> Work order: Your answer is the lines below, exactly, from the one that contains "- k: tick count" through the one that contains "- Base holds", both included.

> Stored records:
....

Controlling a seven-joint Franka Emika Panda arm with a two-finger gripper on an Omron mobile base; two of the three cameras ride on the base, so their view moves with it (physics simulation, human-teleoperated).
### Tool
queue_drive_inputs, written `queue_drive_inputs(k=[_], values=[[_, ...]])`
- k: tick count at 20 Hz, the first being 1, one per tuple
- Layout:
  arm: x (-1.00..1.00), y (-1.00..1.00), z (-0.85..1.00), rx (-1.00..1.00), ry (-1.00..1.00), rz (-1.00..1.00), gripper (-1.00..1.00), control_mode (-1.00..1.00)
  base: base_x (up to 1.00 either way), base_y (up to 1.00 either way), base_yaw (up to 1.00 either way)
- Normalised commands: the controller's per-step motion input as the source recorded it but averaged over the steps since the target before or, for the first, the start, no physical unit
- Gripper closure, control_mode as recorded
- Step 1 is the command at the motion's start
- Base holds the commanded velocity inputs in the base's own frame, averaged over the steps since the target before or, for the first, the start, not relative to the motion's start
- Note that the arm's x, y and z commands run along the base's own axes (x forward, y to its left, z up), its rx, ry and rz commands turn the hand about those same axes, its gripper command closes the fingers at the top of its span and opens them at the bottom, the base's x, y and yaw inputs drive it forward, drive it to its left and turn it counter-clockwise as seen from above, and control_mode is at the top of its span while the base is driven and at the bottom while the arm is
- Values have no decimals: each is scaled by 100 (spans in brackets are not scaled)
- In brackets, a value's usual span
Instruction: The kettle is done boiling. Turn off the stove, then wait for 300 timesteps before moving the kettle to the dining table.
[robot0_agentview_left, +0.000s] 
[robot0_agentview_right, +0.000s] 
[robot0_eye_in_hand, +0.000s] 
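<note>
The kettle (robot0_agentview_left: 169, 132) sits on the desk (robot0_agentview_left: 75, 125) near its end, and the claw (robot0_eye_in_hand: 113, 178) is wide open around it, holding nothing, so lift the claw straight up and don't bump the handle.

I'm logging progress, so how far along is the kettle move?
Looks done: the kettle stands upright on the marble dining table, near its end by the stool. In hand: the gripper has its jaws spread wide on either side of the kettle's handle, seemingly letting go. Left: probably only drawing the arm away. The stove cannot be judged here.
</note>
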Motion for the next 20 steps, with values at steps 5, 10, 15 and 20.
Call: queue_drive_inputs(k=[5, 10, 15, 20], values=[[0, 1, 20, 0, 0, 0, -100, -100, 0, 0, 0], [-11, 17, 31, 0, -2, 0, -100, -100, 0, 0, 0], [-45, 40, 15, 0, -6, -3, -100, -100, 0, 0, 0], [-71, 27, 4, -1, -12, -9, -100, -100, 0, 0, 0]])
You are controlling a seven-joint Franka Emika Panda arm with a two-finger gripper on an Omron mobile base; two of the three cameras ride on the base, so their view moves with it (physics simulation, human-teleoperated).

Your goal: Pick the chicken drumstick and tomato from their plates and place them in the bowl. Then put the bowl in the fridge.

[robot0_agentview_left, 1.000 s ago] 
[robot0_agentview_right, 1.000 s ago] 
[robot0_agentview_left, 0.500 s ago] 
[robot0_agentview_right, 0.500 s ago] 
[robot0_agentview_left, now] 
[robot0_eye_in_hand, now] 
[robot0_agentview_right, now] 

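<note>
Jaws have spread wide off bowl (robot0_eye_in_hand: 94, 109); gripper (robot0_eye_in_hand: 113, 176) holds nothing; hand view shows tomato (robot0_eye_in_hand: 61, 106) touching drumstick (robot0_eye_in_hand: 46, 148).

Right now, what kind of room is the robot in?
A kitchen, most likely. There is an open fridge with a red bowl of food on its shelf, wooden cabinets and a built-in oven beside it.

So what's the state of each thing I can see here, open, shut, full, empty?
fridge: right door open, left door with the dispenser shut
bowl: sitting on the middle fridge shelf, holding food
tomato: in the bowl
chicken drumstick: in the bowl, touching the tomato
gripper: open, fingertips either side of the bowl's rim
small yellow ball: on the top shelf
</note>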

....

> Response for this exercise:
- k: tick count at 20 Hz, the first being 1, one per tuple
- Layout:
  arm: x (-1.00..1.00), y (-1.00..1.00), z (-0.85..1.00), rx (-1.00..1.00), ry (-1.00..1.00), rz (-1.00..1.00), gripper (-1.00..1.00), control_mode (-1.00..1.00)
  base: base_x (up to 1.00 either way), base_y (up to 1.00 either way), base_yaw (up to 1.00 either way)
- Normalised commands: the controller's per-step motion input as the source recorded it but averaged over the steps since the target before or, for the first, the start, no physical unit
- Gripper closure, control_mode as recorded
- Step 1 is the command at the motion's start
- Base holds the commanded velocity inputs in the base's own frame, averaged over the steps since the target before or, for the first, the start, not relative to the motion's start

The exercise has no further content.